I've noticed an odd pattern in my behavior.
It's something that's occurred as I've gotten older.
And it puzzles me every time.
Here's what I do - anytime I have a wonderful, exciting, always-dreamed-of opportunity staring me in the face that needs my input, response or application, I find myself putting it off. Insteading of sitting down and doing the work of making a little dream come true, I will do anything but by tending to mindless distractions when I should be paying attention to the (wonderful, exciting, always-dreamed-of) opportunity at hand.
This happened the other day when I was working on something online that was just up my alley, but I could hardly sit still or focus on the laptop screen. At one point in the process, I needed to open another browser window. Now, most normal people would just sit there and wait during the 4 seconds it takes for that to happen.
My thought process? "I'm gonna go clean the fridge grill until that page loads."
That, my friends, is procrastination and avoidance at its best, demonstrated right here in my very own home.
I want to emphasize that this is not drudgery or grunt work, people. It's applying to sign up for the fun stuff that God and life gives us once in a while.
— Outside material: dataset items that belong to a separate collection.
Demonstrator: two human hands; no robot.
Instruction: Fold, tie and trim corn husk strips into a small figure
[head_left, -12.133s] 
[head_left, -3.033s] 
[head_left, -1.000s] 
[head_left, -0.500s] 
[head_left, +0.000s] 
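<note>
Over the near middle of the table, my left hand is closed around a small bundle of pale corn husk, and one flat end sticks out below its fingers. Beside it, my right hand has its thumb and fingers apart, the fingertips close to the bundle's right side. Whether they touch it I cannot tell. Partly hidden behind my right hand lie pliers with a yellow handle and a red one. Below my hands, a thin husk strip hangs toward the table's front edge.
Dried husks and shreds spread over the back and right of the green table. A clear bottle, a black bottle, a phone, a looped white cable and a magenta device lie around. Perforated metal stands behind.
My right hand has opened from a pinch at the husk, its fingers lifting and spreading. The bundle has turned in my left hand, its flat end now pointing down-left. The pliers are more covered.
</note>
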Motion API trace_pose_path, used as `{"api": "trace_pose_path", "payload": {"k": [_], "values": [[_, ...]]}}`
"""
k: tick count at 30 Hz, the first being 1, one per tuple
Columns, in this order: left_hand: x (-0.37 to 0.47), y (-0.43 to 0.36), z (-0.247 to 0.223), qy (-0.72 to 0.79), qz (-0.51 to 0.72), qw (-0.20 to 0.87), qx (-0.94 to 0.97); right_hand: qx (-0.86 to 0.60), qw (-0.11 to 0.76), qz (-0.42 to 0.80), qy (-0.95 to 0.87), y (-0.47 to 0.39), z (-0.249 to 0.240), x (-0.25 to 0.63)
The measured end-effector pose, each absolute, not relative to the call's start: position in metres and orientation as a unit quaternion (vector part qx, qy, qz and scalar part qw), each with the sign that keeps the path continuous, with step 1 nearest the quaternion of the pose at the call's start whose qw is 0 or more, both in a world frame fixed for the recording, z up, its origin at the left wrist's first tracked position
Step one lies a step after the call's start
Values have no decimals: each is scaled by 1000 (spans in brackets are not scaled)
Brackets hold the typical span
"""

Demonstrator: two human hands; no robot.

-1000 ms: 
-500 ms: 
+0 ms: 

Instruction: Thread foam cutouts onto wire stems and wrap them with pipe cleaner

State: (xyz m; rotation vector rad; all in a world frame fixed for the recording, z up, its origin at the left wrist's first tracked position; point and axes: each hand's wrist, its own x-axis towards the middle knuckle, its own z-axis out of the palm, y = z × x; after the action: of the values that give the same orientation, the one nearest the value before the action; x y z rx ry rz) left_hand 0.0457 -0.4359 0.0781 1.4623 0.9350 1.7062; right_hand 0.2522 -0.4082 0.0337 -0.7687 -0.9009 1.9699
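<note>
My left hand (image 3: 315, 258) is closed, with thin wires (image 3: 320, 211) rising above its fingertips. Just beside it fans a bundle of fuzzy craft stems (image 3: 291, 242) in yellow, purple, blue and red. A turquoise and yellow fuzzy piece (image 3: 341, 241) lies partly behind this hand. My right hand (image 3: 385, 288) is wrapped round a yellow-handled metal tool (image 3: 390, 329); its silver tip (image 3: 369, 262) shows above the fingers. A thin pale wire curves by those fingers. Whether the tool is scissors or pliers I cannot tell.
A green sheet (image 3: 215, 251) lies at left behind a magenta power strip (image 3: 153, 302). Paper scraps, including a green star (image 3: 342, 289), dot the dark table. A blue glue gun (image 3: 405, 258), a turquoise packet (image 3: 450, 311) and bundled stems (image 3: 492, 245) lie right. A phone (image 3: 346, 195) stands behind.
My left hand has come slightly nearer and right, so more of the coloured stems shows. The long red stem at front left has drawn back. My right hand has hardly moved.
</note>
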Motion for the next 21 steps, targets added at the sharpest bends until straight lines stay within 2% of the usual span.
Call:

And I seem to struggle with that.
I wish I could say that it was because my excitement about it won't let me sit still, but that's not the case. In reality it's due to my anxiety over the fact that if I really go for whatever "it" is,
I might not make it.
I could fail in a grandiose way.
I don't know how I'll deal with that if it happens.
And I must remember that that's where I'm making my error. I only fear failure because I'm putting my hope and trust and value in a thing, a job, an opportunity.....and not a Person.
My worth isn't measured by what I do.
It's measured by Whose I am.
I need to remind myself of this the next time something fun-yet-scary comes along. Take it, go for it, do it, because I might succeed and if I don't.....well, it's okay to fail.
Either way, I'm secure in Him.
And that gives me the freedom to look those opportunities square in the eye and say -Game ON.